Test of Phonological Awareness PLUS (TOPA-2+) (#26760-IN)
Ages 5 through 8. The Test of Phonological Awareness Plus (TOPA-2+), a revision of the popular Test of Phonological Awareness, is a group-administered, norm-referenced measure of phonological awareness for children. The scale, which can also be administered individually, has demonstrated reliability and the test yields valid results that are reported in terms of percentile ranks and a variety of standard scores (e.g., scale scores, Normal Curve Equivalents) that can be selected based on the preference of the examiner and the purpose for which the results are to be used (e.g., identification; reports to local, state, or federal agencies).

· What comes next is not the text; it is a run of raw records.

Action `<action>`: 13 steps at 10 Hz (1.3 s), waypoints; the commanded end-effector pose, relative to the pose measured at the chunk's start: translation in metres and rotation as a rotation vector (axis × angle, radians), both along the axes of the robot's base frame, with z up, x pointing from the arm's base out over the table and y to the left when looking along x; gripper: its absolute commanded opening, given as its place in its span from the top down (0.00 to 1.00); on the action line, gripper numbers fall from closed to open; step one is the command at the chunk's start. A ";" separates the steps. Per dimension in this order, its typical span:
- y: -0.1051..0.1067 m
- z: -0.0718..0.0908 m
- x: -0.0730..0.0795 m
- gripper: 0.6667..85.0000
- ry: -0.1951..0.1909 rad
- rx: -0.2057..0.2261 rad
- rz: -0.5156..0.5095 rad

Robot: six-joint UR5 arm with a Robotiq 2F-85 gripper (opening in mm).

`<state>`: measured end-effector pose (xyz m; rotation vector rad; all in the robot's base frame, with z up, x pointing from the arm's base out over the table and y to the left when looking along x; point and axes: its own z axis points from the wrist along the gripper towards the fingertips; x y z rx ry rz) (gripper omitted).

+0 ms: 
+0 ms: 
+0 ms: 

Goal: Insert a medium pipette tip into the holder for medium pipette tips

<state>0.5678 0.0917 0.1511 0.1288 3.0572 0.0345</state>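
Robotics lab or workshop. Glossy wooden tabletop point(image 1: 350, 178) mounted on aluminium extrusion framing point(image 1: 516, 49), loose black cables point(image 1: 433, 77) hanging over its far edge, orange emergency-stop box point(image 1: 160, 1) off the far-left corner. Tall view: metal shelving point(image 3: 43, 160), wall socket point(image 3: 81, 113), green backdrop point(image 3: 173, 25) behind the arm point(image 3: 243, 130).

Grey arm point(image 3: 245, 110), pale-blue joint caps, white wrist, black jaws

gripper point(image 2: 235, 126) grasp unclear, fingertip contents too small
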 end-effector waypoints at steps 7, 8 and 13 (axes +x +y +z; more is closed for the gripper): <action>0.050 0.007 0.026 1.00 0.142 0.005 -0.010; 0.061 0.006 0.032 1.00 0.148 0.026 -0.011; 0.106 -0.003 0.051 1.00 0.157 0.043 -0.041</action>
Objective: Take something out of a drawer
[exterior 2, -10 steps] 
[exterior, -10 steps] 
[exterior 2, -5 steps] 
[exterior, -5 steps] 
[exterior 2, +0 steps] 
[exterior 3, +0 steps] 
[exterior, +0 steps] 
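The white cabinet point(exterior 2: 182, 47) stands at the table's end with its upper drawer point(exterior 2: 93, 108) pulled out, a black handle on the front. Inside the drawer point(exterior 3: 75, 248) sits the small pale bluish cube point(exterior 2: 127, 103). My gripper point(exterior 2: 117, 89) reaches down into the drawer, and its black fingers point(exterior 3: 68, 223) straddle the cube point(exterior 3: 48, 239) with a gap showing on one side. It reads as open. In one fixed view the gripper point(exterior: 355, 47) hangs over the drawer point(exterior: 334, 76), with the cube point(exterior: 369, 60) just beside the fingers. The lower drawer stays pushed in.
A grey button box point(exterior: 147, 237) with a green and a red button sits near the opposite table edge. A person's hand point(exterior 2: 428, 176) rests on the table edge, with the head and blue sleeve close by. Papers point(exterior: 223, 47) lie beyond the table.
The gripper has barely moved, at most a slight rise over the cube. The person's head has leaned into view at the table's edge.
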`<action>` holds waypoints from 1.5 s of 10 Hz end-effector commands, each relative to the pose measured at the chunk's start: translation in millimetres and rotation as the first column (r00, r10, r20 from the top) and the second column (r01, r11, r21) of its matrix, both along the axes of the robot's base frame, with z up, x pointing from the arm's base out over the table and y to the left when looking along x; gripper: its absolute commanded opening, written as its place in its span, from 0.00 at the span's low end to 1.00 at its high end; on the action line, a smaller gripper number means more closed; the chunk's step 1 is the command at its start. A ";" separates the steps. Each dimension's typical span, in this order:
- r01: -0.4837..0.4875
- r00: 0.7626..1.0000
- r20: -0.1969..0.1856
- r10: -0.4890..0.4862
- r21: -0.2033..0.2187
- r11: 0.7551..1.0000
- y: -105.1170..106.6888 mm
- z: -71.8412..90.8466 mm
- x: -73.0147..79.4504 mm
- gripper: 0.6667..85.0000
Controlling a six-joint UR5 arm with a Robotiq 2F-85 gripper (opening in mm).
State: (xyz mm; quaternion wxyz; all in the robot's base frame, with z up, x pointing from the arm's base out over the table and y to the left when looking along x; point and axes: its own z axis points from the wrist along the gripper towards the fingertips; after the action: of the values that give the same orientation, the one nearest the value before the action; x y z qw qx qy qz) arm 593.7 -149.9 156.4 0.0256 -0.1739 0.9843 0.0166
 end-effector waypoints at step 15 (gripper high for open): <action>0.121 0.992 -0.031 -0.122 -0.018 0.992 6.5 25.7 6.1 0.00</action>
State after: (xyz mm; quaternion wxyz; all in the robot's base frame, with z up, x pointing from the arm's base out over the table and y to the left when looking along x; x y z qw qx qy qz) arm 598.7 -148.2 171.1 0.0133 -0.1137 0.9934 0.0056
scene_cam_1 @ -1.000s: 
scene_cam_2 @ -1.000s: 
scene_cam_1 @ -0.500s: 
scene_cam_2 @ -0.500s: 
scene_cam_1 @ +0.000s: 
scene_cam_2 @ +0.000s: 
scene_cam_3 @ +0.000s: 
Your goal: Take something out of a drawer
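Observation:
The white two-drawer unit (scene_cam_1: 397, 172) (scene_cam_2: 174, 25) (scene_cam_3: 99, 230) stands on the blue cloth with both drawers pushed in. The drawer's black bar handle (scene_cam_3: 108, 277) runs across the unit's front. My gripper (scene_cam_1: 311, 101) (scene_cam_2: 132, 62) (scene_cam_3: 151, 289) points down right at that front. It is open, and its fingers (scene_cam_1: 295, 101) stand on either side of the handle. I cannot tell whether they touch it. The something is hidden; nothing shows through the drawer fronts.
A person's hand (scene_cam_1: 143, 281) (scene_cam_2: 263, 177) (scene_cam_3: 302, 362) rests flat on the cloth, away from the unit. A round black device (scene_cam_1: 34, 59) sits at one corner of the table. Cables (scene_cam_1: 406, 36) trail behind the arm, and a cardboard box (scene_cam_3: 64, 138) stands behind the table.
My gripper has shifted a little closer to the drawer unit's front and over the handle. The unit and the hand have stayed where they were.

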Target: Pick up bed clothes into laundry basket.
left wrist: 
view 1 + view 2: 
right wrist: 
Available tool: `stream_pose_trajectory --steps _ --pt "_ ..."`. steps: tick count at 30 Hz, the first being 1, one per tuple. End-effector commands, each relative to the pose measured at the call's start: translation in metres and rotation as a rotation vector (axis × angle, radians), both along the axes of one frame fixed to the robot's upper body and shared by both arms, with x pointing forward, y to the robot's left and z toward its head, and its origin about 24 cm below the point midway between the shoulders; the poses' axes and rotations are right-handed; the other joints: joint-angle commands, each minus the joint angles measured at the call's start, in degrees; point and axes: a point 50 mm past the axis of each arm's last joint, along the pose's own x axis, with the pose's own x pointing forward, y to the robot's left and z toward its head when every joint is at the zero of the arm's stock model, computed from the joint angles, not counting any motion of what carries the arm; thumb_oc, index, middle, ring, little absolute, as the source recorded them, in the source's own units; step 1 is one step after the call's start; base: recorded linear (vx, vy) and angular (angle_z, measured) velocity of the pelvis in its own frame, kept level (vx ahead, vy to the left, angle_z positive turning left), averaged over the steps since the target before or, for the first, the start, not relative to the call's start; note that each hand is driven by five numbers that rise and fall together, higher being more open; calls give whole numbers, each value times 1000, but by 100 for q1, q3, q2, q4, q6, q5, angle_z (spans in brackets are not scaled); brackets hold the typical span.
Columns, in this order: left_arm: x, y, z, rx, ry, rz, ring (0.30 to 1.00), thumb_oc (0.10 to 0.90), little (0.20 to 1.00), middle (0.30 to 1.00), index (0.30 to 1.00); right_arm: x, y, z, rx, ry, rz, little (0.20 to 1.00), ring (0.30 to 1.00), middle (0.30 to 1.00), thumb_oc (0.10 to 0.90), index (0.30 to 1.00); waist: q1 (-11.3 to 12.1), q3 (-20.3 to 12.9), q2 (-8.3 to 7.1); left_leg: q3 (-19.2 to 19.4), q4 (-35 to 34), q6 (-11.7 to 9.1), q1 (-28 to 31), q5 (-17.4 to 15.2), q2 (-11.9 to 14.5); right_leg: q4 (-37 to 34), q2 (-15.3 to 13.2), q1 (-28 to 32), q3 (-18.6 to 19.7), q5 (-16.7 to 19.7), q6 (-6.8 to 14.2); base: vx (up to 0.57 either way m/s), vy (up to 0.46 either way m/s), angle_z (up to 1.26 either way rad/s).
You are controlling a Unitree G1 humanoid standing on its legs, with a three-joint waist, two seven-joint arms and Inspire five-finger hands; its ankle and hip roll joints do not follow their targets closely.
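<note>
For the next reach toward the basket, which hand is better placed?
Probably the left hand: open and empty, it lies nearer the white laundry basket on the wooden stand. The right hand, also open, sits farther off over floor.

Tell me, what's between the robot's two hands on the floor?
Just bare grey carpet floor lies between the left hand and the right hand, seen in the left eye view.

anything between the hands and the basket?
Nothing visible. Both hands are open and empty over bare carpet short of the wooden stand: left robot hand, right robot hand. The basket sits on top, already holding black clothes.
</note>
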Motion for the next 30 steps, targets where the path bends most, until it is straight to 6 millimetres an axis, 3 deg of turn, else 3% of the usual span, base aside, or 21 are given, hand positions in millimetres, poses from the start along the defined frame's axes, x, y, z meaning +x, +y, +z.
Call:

The Test of Phonological Awareness PLUS (TOPA-2+) has two versions, a Kindergarten version and an Early Elementary version, that measure young children's ability to (a) isolate individual phonemes in spoken words and (b) understand the relationships between letters and phonemes in English. The latter skill was not assessed by the original TOPA and is the reason the PLUS was added to the test name.
One version, the Kindergarten TOPA-2+, can be administered any time during the kindergarten year but is likely to be most sensitive to individual differences during the second half of the year. This version uses two different item types to assess phonemic awareness. Ten Initial Sound-Same items require children to mark which of three words begins with the same sound as a target word. Ten Initial Sound-Different items require children to mark which word in a group of four words begins with a different first sound than the other three. A child's total score for phonemic awareness is the number correct on each item type added together. The Letter-Sounds subtest requires children to mark which letter, from a set of four, corresponds to a specific phoneme. The subtest has 15 items, and the child's score for the test is the total number correct.
The Early Elementary version of the TOPA-2+, for children in first and second grades, is similar in structure to the kindergarten version, except that the child must identify final sounds in words, which is a more difficult task. The 10 Ending Sound-Same items requires children to identify which of three words ends with the same sound as a target word, while the 10 Ending Sound-Different items asks children to mark which of a group of four words ends in a different sound than the others. As with the kindergarten version, the number correct on both item types is summed to get one total score for phonemic awareness. The Letter-Sounds test for the Early Elementary version requires children to spell simple pseudowords that are given as the names of "funny animals." The words vary from two to five phonemes in length, and they are all single-syllable.
The TOPA-2+ was normed on 2,085 students from 26 states; 1,035 for the Kindergarten Version and 1,050 for the Early Elementary Version. The sample is representative of the United States across several key demographic variables (i.e., geographic region, gender, race, ethnicity, family income, educational attainment of parents). The TOPA-2+ manual provides evidence of internal consistency reliability, test-retest reliability, and interscorer reliability. All reliability measures meet or exceed .80 across all ages. Evidence is also provided for content-descriptive validity, criterion-prediction validity, and construct-identification validity. The manual also provides evidence that the TOPA-2+ subtests are nonbiased in regard to gender, race, and ethnicity.
Major improvements in this edition of the test are the following:
All new normative data were collected during the years 2002 and 2003. The normative data for geographic region, gender, race, and residence have been stratified by age. Studies showing the absence of culture, gender, race, and disability bias have been added.
All new validity studies have been conducted; these studies show clearly that the test results are valid for a wide variety of mainstream and minority subgroups, as well as for the general population.